Aos 19 anos, quando cursava a faculdade de jornalismo, em Santos, tive a sorte de ter aula de filosofia com o professor e escultor Daniel Leandro Gonzalez, filho do ator e também escultor Serafim Gonzalez, morto em 2007. Daniel conduzia as aulas de uma maneira muito sensível e competente. Não possuía didática, mas sobrava paixão pelo tema – qualidade que verdadeiramente importa em sala de aula.
Ao ouvi-lo, a gente tinha a impressão de estar numa espécie de jornada peripatética, guiados por um Aristóteles contemporâneo que abria mão das túnicas gregas em detrimento de calças brancas e camisas amarelas (é sempre assim que me lembro dele, talvez porque eu guarde fotografias em que Daniel está trajando tais indumentárias).
Ele explicava os pré-socráticos lançando sobre a classe um olhar penetrante e ambíguo que parecia mesclar o tudo e o nada – extremos tão filosóficos quanto paradoxais. O que Daniel dizia soava sempre como algo importante e definitivo e, nesse contexto, só me restava anotar compulsivamente cada uma de suas frases, como se fossem verdades absolutas. Não sei se eram mesmo tudo isso, mas é uma delícia escavar a memória e trazer à tona minha atenção incomensurável e admirada. O curioso é que nunca mais consegui me interessar de forma amorosa pela Filosofia. Sempre leio por obrigação, para complementar/fundamentar temas e pesquisas literárias.
A filosofia de Daniel caminhava de mãos dadas com seu amor pelas artes plásticas e, a cada semana, ele escorregava pela argila imaginária de suas ideias, moldando nossas aulas com o mesmo requinte que até hoje empresta às suas esculturas – espalhadas em hotéis, shoppings, jardins, centros de convenção e outros lugares de destaque na cidade de Santos.
Mas eu não era a única a achá-lo o máximo. Prova disso é que o professor se transformou em uma grande influência para Rogério, meu melhor amigo, que, conforme já contei aqui no blog, perdeu a vida num assalto, aos 20, apenas um ano após descobrir seu amor pela Filosofia. Em pouco tempo, Rogério esbanjava conhecimento na área, enquanto eu continuava tentando entender os pré-socráticos.
Daniel era sensibilíssimo e, certa vez, nos falou de seu amor pelo compositor argentino Astor Piazzolla. Lembro de que ele disse algo como: “Piazzolla, pra mim, é sinônimo de música. Não há nada que me toque mais do que ele”. Achei aquilo tão forte, tão bonito… Ao mesmo tempo, me senti péssima porque, até então, eu não conhecia o maravilhoso autor deLibertango.
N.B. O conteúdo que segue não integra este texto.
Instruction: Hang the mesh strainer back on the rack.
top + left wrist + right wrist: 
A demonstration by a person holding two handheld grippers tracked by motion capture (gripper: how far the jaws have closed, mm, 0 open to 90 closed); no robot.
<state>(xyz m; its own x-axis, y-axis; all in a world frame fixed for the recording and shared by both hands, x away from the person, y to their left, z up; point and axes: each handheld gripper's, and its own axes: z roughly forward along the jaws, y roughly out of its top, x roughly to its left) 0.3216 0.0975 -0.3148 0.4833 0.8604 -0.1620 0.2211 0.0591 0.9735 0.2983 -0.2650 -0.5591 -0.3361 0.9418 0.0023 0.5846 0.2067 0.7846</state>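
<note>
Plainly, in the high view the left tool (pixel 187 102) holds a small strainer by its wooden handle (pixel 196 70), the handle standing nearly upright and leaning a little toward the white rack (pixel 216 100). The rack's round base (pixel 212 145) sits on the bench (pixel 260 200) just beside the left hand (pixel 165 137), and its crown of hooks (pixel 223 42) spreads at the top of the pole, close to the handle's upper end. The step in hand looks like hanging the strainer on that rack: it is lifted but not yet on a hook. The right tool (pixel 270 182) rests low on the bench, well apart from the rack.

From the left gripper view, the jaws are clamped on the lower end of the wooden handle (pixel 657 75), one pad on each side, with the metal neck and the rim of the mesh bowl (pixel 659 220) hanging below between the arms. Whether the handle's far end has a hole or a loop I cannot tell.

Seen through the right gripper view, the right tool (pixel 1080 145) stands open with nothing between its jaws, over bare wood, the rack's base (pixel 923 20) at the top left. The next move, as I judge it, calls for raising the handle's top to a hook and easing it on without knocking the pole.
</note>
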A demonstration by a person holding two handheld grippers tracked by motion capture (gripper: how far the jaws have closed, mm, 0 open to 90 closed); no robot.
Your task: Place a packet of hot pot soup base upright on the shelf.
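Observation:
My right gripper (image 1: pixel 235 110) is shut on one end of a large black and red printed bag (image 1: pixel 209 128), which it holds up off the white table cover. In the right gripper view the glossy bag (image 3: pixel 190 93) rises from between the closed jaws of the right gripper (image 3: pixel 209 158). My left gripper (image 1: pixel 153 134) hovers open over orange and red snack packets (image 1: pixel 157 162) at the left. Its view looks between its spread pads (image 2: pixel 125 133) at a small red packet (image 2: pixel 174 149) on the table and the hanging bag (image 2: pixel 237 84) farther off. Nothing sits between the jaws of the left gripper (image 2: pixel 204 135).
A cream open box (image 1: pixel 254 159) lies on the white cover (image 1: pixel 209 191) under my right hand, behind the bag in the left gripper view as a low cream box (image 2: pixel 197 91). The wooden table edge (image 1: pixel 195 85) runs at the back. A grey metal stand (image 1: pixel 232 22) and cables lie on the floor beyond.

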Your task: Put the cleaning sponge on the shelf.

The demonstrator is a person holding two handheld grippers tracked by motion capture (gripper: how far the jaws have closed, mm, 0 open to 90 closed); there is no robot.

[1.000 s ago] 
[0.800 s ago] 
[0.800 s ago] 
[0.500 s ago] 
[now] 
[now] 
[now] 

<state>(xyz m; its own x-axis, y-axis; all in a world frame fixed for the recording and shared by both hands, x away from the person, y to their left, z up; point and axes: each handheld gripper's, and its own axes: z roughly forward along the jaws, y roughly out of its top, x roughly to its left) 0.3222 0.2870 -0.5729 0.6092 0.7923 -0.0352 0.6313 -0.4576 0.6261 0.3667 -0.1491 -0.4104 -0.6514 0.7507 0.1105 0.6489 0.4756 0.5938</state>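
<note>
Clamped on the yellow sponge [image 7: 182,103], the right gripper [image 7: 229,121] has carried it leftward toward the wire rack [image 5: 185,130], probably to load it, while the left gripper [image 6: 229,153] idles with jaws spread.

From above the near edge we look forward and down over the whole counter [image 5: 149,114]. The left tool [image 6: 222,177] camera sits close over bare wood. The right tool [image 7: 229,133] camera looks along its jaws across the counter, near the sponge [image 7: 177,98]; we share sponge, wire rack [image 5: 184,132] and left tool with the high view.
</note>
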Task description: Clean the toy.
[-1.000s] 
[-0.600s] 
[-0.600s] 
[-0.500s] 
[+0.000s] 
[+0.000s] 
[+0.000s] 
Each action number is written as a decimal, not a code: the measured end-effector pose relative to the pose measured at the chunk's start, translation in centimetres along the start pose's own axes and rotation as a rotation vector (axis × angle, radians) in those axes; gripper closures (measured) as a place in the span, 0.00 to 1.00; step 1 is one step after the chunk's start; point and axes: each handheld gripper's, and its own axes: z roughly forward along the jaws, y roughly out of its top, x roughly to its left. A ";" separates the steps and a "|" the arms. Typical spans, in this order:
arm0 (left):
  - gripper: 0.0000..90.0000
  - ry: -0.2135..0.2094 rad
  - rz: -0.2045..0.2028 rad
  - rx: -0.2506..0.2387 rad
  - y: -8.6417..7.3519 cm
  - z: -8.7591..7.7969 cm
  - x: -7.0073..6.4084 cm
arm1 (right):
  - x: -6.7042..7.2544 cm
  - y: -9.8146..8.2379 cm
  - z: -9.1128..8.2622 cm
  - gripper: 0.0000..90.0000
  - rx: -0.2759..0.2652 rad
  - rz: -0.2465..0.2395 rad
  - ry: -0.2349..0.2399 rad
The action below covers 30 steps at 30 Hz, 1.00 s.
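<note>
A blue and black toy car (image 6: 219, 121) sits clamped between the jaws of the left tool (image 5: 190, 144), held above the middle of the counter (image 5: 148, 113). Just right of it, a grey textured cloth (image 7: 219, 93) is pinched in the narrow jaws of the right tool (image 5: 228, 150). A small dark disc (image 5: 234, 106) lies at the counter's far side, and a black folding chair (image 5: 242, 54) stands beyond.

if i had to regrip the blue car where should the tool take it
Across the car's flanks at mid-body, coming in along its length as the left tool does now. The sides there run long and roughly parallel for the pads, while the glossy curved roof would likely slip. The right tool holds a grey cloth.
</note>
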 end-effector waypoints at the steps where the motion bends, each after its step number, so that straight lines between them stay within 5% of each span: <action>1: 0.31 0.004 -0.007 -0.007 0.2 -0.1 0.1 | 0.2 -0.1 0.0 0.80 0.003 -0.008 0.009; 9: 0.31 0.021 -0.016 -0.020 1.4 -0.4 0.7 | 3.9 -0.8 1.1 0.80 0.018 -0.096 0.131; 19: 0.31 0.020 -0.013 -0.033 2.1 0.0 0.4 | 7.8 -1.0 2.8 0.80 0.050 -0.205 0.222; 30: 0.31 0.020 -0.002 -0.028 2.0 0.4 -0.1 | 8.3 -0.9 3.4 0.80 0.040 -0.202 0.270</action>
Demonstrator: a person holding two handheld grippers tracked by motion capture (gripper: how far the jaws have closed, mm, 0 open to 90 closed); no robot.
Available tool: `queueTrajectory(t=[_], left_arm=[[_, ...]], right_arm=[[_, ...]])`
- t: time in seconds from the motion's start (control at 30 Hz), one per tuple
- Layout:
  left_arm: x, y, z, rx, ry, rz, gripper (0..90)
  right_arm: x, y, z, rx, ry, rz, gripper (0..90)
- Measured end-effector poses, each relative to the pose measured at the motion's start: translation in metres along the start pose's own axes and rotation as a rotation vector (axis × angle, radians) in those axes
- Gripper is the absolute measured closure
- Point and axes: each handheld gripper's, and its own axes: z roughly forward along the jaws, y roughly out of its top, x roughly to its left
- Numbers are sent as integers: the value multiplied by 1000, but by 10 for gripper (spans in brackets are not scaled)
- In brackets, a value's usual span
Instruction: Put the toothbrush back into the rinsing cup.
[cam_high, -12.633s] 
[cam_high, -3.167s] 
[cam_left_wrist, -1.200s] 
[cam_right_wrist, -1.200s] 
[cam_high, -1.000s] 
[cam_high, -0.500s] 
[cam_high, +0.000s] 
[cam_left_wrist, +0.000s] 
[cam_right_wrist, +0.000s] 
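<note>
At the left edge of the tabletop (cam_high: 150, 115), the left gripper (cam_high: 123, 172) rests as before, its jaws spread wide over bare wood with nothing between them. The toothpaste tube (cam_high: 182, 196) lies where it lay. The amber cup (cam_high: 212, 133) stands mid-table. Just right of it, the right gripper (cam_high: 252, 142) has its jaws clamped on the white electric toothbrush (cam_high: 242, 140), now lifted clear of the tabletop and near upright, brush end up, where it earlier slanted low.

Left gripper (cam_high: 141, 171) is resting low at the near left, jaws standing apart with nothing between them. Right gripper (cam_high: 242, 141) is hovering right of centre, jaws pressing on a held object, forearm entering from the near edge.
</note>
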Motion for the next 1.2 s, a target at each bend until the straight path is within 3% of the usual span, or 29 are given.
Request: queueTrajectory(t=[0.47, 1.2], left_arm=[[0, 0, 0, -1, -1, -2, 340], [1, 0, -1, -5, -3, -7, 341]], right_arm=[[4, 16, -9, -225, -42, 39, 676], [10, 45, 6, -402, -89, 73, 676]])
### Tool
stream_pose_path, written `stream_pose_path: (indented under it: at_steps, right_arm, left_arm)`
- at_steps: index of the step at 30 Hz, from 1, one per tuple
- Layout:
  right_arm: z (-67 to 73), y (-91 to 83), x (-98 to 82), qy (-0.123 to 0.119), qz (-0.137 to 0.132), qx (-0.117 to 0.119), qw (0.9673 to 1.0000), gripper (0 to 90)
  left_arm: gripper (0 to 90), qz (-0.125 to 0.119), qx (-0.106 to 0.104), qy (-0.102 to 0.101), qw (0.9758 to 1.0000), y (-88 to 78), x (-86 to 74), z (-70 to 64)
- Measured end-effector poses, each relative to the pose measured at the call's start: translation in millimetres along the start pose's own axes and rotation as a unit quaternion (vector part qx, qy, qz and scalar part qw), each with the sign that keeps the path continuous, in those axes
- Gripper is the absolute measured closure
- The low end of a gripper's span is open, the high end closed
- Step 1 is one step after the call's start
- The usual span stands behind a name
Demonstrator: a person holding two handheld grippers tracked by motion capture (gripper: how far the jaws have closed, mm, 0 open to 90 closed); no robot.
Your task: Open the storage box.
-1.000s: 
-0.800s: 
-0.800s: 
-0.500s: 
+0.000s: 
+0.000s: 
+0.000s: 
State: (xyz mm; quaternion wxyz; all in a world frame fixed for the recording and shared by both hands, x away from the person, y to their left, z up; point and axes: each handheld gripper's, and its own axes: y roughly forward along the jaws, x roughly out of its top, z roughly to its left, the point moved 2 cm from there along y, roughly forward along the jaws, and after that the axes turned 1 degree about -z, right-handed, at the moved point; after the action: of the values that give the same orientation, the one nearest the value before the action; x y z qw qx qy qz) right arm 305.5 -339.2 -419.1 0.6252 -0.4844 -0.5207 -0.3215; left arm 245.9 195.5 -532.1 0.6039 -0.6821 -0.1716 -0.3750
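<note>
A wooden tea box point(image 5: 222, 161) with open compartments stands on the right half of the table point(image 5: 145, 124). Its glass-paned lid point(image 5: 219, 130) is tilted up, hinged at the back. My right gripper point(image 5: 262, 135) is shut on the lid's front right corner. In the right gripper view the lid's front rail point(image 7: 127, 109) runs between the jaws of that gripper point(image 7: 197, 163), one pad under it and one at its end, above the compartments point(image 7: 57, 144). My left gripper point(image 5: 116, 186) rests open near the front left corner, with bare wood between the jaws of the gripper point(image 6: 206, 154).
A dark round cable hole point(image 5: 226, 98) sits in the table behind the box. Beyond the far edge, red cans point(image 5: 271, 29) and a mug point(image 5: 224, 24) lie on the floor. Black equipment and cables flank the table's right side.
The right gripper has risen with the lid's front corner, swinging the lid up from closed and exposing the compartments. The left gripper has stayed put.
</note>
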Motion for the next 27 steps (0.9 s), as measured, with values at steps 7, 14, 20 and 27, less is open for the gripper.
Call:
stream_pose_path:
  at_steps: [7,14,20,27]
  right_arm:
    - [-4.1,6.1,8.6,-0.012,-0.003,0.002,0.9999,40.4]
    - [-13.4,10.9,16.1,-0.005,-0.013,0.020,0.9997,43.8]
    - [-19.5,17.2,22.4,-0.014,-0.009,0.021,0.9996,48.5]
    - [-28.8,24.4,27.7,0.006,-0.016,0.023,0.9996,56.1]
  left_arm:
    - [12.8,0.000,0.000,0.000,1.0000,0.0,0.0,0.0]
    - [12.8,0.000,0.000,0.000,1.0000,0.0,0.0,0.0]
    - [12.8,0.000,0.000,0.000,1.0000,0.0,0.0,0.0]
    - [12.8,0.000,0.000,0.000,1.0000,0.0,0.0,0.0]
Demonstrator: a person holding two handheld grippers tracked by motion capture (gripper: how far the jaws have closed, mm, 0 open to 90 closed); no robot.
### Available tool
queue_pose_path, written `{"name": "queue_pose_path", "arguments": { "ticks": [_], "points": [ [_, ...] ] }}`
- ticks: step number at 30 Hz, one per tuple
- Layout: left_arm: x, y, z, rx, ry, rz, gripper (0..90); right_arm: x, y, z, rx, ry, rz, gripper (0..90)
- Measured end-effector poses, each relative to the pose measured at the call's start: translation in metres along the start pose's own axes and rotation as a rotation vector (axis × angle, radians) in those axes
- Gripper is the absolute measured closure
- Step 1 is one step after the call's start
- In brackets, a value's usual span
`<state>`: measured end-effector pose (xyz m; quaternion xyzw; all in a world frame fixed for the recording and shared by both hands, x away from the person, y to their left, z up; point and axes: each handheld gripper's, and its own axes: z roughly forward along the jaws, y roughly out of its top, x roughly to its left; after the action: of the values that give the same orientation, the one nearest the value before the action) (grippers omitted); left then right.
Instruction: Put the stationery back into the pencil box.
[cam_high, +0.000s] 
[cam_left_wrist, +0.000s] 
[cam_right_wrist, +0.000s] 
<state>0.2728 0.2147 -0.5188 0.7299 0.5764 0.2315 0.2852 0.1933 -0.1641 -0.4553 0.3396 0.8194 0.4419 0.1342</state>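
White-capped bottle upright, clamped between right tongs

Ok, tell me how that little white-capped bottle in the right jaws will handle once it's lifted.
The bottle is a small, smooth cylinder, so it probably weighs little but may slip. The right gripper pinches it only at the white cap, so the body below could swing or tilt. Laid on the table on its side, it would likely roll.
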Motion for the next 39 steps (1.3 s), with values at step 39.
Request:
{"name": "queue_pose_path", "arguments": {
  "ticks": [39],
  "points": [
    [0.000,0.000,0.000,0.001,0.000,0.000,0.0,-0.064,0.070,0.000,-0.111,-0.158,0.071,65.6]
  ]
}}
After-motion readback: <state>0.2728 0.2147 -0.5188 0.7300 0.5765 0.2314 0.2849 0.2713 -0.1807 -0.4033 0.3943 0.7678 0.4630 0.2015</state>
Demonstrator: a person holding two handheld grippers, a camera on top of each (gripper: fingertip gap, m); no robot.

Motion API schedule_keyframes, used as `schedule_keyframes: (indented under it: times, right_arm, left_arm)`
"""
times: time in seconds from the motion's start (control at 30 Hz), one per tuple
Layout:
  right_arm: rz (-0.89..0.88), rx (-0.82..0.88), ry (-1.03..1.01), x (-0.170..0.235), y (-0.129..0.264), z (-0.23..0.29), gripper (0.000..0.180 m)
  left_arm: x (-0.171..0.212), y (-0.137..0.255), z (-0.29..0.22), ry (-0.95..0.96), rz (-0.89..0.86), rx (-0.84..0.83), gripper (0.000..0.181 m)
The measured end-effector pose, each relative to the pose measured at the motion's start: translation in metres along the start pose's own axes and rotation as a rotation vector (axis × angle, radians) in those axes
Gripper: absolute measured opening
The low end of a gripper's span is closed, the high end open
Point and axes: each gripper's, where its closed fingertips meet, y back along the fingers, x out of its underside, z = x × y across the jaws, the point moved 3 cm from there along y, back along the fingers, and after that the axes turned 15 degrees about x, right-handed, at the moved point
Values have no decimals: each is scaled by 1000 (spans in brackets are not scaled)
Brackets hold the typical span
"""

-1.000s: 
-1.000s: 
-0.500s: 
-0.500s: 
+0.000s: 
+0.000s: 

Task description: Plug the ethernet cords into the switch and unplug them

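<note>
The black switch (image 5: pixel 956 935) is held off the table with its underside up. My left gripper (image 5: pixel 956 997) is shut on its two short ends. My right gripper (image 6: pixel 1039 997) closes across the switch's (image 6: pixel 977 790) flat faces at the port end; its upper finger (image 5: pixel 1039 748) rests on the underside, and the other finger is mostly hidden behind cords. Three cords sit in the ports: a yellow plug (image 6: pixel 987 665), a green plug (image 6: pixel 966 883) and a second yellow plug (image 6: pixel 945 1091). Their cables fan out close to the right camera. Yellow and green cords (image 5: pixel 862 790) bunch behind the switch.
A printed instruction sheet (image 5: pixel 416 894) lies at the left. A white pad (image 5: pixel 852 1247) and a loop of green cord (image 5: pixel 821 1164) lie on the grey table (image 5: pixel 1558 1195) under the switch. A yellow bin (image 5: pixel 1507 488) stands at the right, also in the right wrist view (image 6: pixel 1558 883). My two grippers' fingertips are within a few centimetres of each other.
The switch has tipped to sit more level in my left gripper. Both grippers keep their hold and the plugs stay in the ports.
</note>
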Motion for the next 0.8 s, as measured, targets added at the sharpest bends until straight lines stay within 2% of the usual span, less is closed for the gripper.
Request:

Por isso, logo que pude comprei um CD do mestre portenho e bastaram três acordes de seu bandoneon para que eu me apaixonasse completamente.
“O anjo”, quadro que comprei da artista Mara Gonzalez, mãe de Daniel.
Anos depois, já casada e com filho, conheci os pais de Daniel e tive a honra de comprar um quadro de sua mãe, a também artista plástica Mara Gonzalez. O quadro se chama “O anjo” e é meu xodó aqui em casa. Segundo Mara, o Anjo retratado na tela está disfarçado de ser humano e vive andando aí pelas ruas, protegendo as pessoas. Não raro, eu associo o anjo a Daniel, a Rogério e também a Diego, um amigo cuja semelhança física com o rapaz do quadro é espantosa. E para além disso, Diego exerce, na vida, o papel de anjo, na medida em que sua missão na Terra é, desde sempre, ajudar as pessoas.
Hoje me deu saudade de Daniel e também daquele tempo distante em que eu me sentia uma estudante cheia de sonhos, habilmente conduzida por mestres aristotélicos e apaixonados. Só resta, como diz o poema de Manuel Bandeira, tocar um tango argentino.